_AIM OF THE TASK:_
This exercise asks for the entries to be repeated exactly, without their images.

_MATERIAL TO PROCESS:_
- - -
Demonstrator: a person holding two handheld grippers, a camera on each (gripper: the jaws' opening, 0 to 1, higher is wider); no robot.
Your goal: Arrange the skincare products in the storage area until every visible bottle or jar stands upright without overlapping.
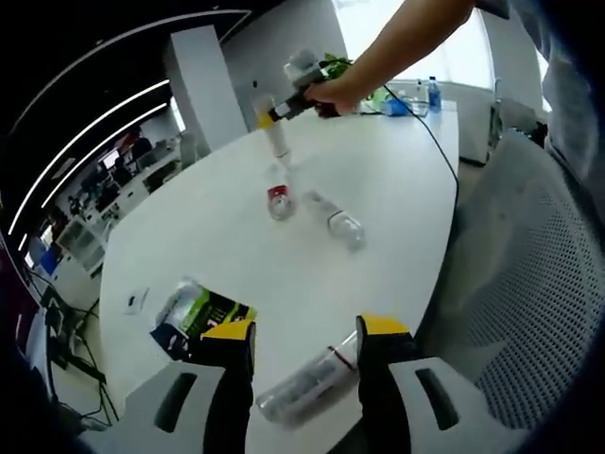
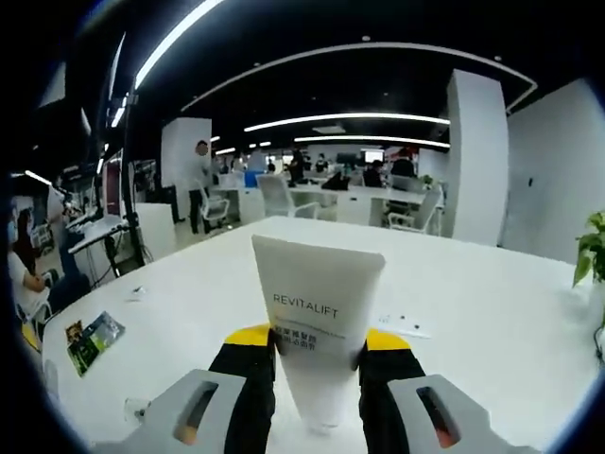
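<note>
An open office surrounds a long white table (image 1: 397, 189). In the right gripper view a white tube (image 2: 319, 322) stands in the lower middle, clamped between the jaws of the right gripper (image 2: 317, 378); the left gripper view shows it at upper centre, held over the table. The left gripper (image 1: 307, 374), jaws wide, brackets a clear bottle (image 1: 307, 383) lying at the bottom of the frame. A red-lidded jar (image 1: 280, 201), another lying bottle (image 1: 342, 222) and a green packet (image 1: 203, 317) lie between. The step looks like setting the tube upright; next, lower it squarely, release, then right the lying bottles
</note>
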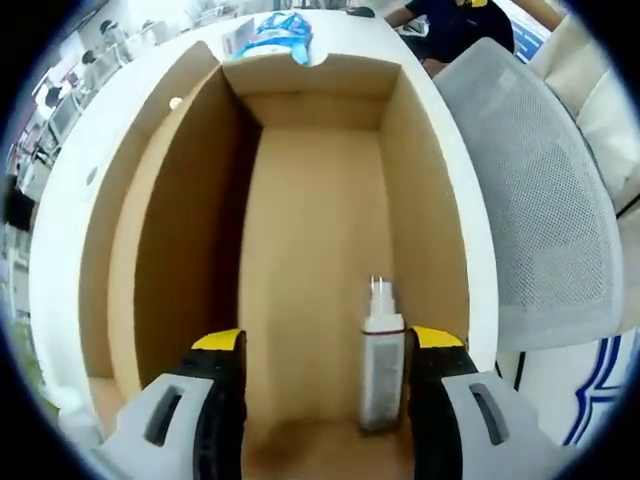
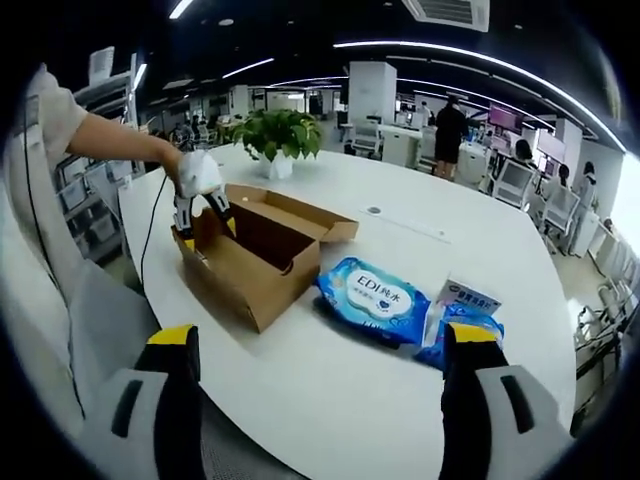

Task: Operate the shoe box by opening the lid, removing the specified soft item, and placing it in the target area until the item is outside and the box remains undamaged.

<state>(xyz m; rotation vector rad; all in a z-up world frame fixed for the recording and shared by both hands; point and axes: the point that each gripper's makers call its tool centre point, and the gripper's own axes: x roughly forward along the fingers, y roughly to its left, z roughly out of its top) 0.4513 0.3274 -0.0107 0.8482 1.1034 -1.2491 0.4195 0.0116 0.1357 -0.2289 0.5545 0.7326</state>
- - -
_ANSWER BOX:_
Demonstrator: a person holding two handheld grippers, a camera on each (gripper: the jaws' opening, 0 to 1, higher is wider); no robot.
Your goal: Arrange the skincare products in the storage area until every visible bottle or jar stands upright without overlapping.
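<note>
An open office surrounds a long white table (image 1: 397, 189). In the right gripper view a white tube (image 2: 319, 322) stands in the lower middle, clamped between the jaws of the right gripper (image 2: 317, 378); the left gripper view shows it at upper centre, held over the table. The left gripper (image 1: 307, 374), jaws wide, brackets a clear bottle (image 1: 307, 383) lying at the bottom of the frame. A red-lidded jar (image 1: 280, 201), another lying bottle (image 1: 342, 222) and a green packet (image 1: 203, 317) lie between. The step looks like setting the tube upright; next, lower it squarely, release, then right the lying bottles
</note>
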
Task: Operate the shoe box by opening the lid, removing the specified soft item, and placing it in the target area until the item is outside and the box remains undamaged.

<state>(xyz m; rotation vector rad; all in a z-up world frame fixed for the recording and shared by both hands; point and axes: the point that each gripper's makers call its tool centre point, and the gripper's own axes: x roughly forward along the fingers, y roughly to its left, z roughly out of its top) 0.4513 0.3274 -0.0107 0.8482 1.1034 -1.2491 0.4195 0.0116 0.1357 -0.2289 0.5545 0.7326</state>

This answer requires nothing else.